Visits: 5
Düşüncelerimizi fonlayanların elinde kaybettik biz kimliklerimizi. Kendimize yabancılaştık, duygularımıza yabancılaştık !
Bir çok süje içinde boğulan hayatlarımızın hiç biri bize ait değildi, hissettiklerimiz de dahil !
Herkes yüreğinde bir şeyler büyüttü. Kimi hüzün, kimi acı, kimi yokluk… Özlem, sabır, umut ve hayâllerini büyüten de vardı elbet.
Peki biz ne büyütüyoruz kalbimizde ?
Herkes herkese çıkmaz sokak. Birileri de gelip demiyor ki gel Cennetim ol. Herkes herkesin cehennemine talip !

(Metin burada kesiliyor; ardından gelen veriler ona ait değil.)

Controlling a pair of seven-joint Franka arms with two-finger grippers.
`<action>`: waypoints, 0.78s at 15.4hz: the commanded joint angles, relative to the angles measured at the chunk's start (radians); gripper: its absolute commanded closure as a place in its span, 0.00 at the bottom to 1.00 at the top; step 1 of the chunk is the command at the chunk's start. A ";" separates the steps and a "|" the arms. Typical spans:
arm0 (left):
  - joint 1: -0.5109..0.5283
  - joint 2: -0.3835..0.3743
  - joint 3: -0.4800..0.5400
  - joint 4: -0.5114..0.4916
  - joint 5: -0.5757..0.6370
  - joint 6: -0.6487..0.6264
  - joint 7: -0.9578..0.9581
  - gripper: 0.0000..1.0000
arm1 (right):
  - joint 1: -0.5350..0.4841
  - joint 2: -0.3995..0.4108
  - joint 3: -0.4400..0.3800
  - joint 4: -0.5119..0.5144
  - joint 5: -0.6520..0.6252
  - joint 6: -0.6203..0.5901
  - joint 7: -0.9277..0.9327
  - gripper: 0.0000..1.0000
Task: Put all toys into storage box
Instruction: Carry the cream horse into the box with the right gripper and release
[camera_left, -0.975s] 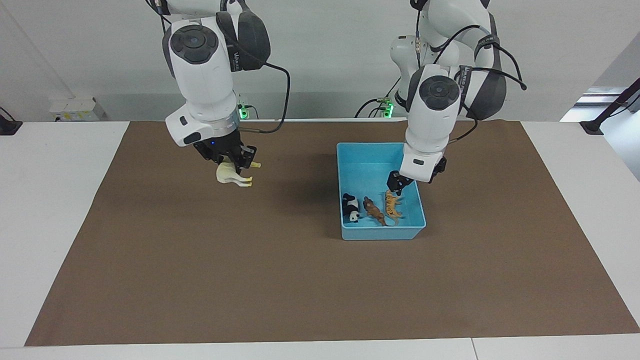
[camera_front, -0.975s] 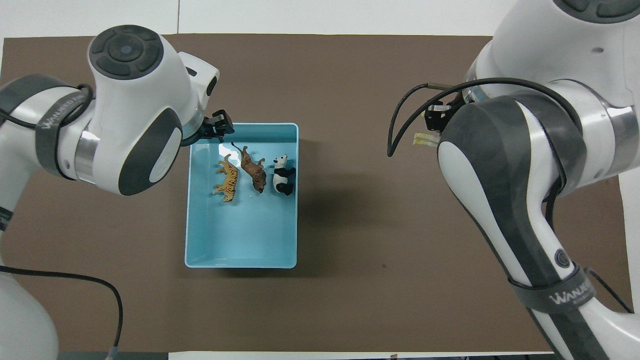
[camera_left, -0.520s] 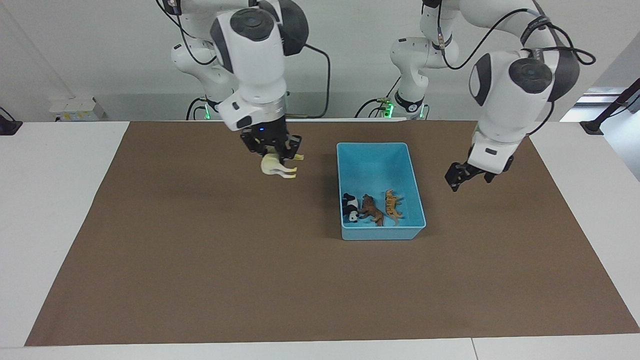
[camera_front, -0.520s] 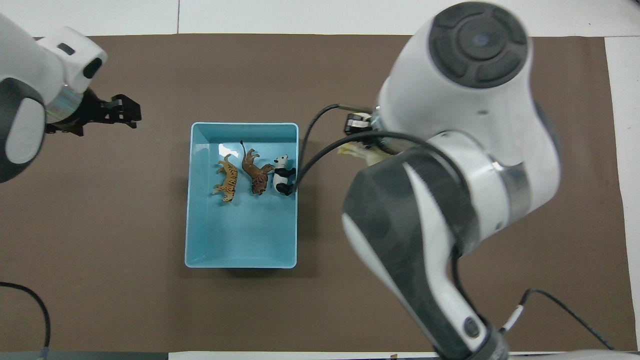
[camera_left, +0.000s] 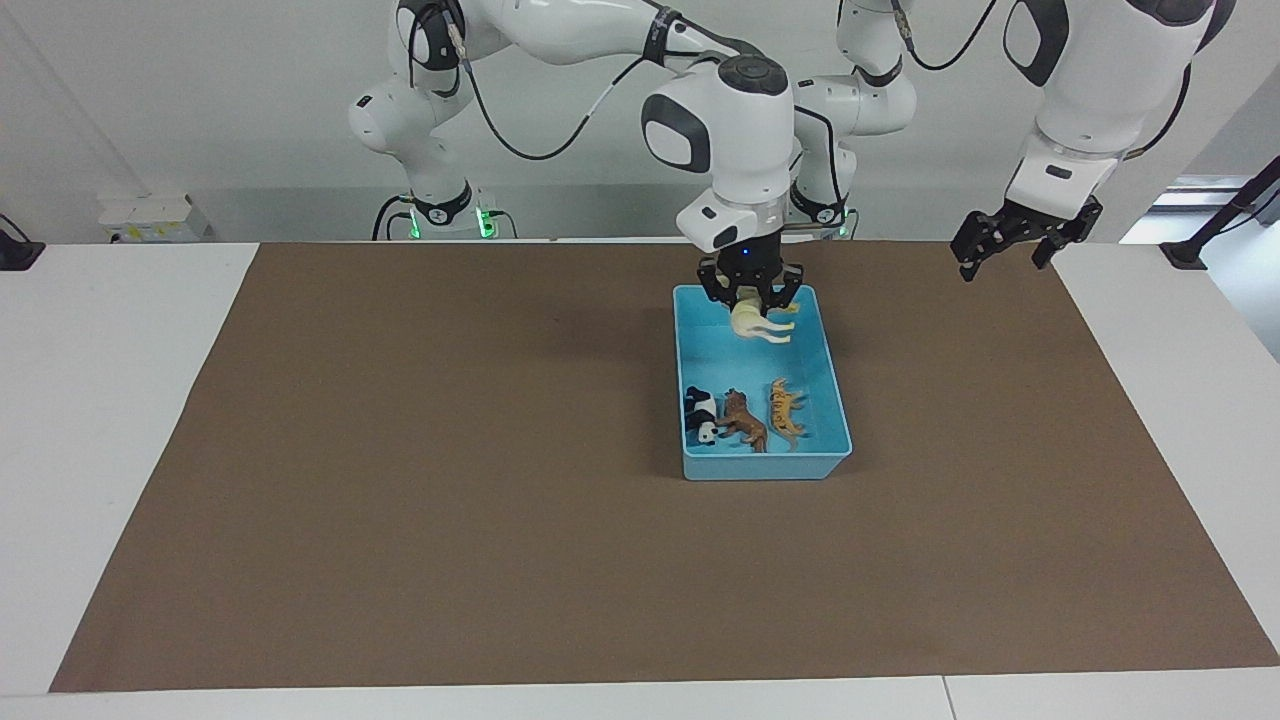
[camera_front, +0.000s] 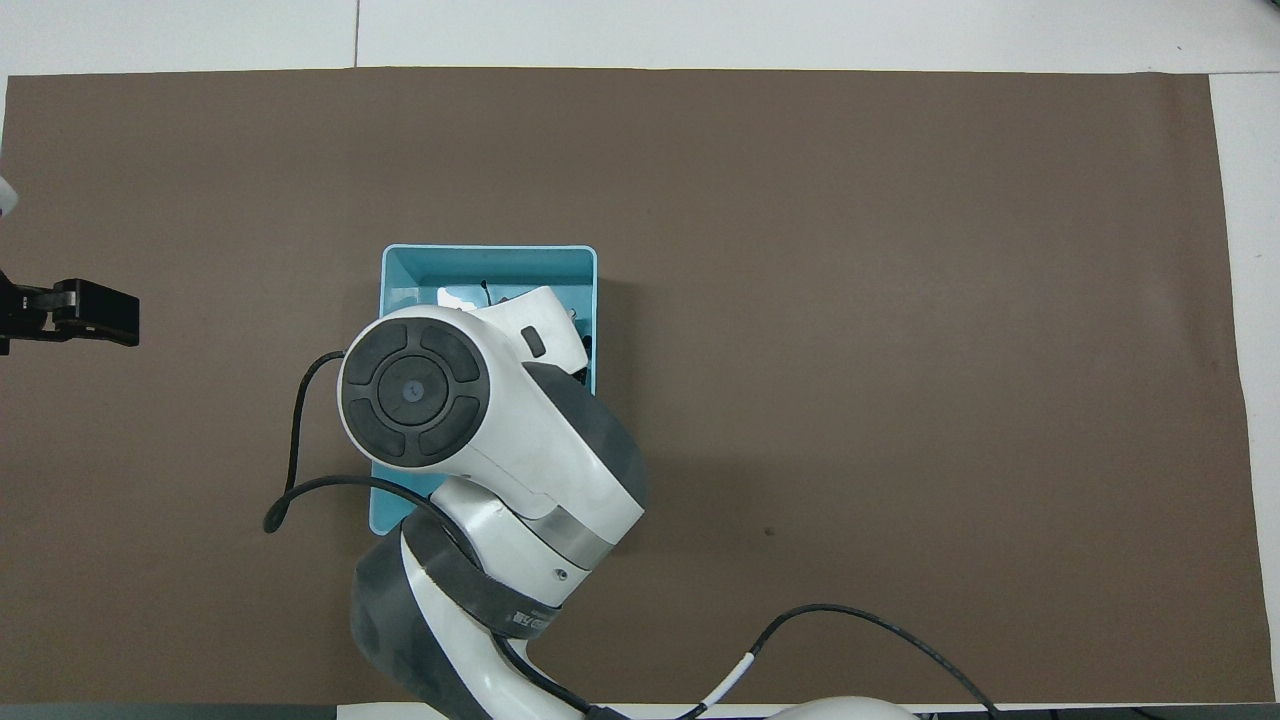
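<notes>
Three toys lie in your box; the right gripper, grasping the horse, hangs over it, while the left gripper waits released.

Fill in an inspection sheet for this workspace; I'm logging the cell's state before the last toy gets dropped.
Surface: brown mat on a white table.
Job's things: panda, brown lion and tiger lie in the storage box, at its end farther from the robots; horse held over the box.
Clutter: nothing seen.
Grippers: right gripper shut on the horse; left gripper open, raised at the mat's edge.
Cables: black cables looped on both arms.
Surroundings: white wall.
</notes>
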 joint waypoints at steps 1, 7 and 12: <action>0.013 0.013 -0.009 0.026 -0.020 -0.028 0.029 0.00 | 0.000 0.011 -0.015 0.022 0.024 -0.012 0.013 0.01; 0.012 0.027 -0.006 0.008 -0.027 -0.026 0.112 0.00 | -0.021 -0.016 -0.045 0.045 0.021 -0.177 0.084 0.00; 0.015 0.022 -0.006 -0.035 -0.069 0.024 0.112 0.00 | -0.214 -0.162 -0.116 0.004 0.034 -0.217 -0.136 0.00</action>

“Dikenli tellere çevirdim yüreğimi, kirli eller dokunmasın diye” demiş ya hani Halil Cibran, bazımız yüksek gerilim hattı döşer, yüreğini acıtanın canı iki kat daha fazla yansın diye. Müntakim olan Allah’ın hakkını bırakmayacağını bildiği halde.
Elektrik tellerine konan kuşları elektrik çarpmaz, çünkü kuşun bedenindeki direnç, elektrik telindeki dirençten daha fazladır. Yani negatif bir duruma, olaya kişiye karşı direncimiz onlardan fazla olmalı ki bizi olumsuz anlamda etkile(ye)mesin. Direncimizi yüksek tutar ve olan biteni izlemeye koyulursak, canımızın istediği vakit kanat çırparız…

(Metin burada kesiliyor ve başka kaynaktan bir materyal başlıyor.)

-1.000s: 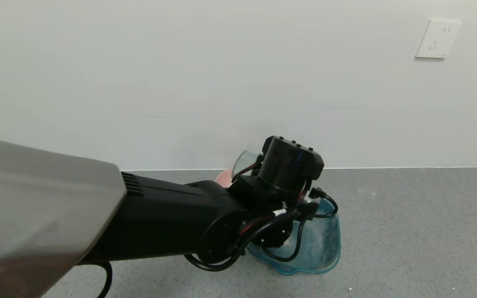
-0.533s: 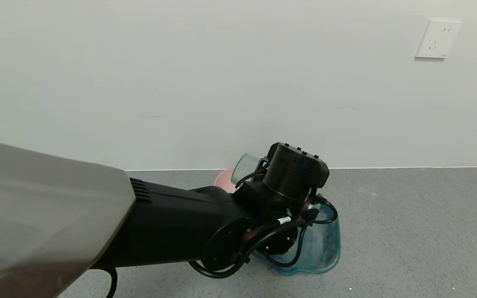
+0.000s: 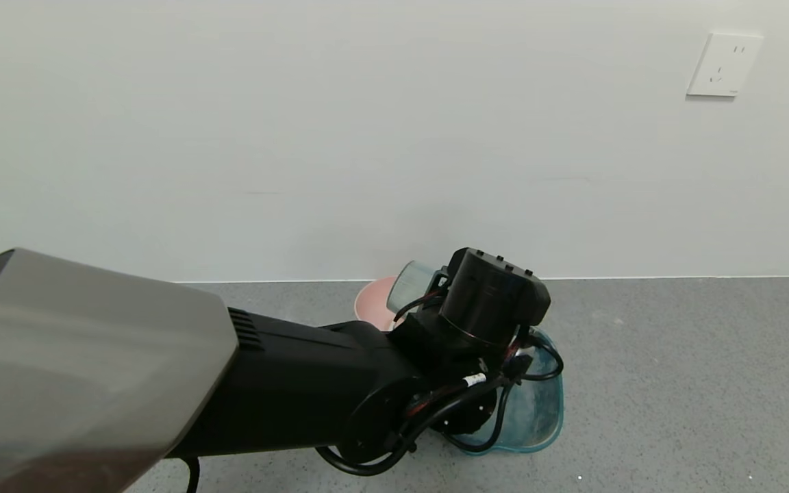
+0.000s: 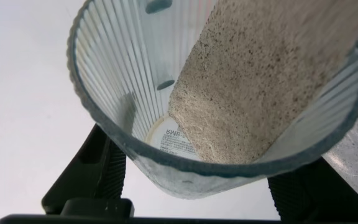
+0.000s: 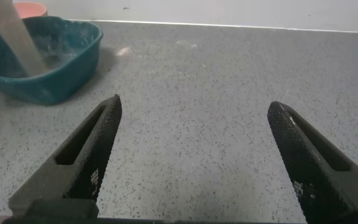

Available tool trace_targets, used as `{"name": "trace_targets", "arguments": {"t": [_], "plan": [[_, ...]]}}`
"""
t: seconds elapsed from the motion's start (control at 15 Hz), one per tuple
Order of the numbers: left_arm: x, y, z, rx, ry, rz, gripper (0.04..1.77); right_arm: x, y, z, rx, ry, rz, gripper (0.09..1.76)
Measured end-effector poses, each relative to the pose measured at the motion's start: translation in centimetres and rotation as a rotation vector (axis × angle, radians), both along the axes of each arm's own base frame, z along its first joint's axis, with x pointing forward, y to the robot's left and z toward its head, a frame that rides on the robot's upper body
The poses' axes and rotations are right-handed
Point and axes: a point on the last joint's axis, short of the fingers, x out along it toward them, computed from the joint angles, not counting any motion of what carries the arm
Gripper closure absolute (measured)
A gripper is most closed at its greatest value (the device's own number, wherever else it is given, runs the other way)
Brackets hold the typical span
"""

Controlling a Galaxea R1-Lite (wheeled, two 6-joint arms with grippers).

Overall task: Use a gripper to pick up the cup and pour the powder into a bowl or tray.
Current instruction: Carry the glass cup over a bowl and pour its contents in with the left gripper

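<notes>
My left gripper (image 4: 204, 179) is shut on the cup (image 4: 166, 81), a ribbed pale blue-grey tumbler held between its black fingers (image 4: 98, 165). The cup is tipped over, and beige powder (image 4: 260, 81) slides along its wall toward the rim. In the head view the tilted cup (image 3: 409, 282) shows just behind the left wrist, above the teal tray (image 3: 546, 411). The right wrist view shows a stream of powder (image 5: 16, 38) falling into the tray (image 5: 55, 84). My right gripper (image 5: 194, 106) hangs open over bare table, to the side of the tray.
A round pink bowl (image 3: 372, 301) sits behind the tray, close to the white wall; it also shows in the right wrist view (image 5: 27, 9). The grey speckled table (image 3: 675, 383) stretches to the right. My left arm's black casing (image 3: 298, 390) covers the table's near left.
The left wrist and the tipped cup have sunk a little and shifted slightly right over the tray. The tray and pink bowl have stayed put.
</notes>
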Motion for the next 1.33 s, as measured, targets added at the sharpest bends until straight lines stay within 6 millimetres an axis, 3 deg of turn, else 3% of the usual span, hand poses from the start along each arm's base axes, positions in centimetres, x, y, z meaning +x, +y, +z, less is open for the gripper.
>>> {"name": "trace_targets", "arguments": {"t": [1.33], "plan": [[-0.36, -0.2, 0.19, 0.029, -0.004, -0.003, 0.53, 0.0, 0.0, 0.0, 0.0, 0.0, 0.0, 0.14]]}}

Hayati öneme sahip “can suyu” dediğimiz şey vardır. Bu ilk su, yeni dikilen fideyi canlandırıp büyütmede hayati öneme sahiptir bunun için can suyu denmiştir. Amaç toprakla teması sağlamak ve boşlukları doldurmak.
Birinin kalbini kırdıktan hemen sonra özür dilemek de bu can suyu kadar önem arzeder. Zira bir laf vardır doyduktan sonra sofraya gelen tuzu neyleyim diye. Geçen her dakika özrün doldurmadığı boşluklara sızan hayal kırıklığı büyür ve olumlu anlamda inancımızın büyümesine engel olur. Gönülden gönüle bağın arasında temassızlık müsebbibi olur.
Velhasıl zamanında olsun özürlerimiz zamanında verelim sevdiklerimizin can suyunu vesselâm.
Şimdi toparlanma vakti ey kalbim !
Kuş olup yüreğinin pervazlarına konsun aminler.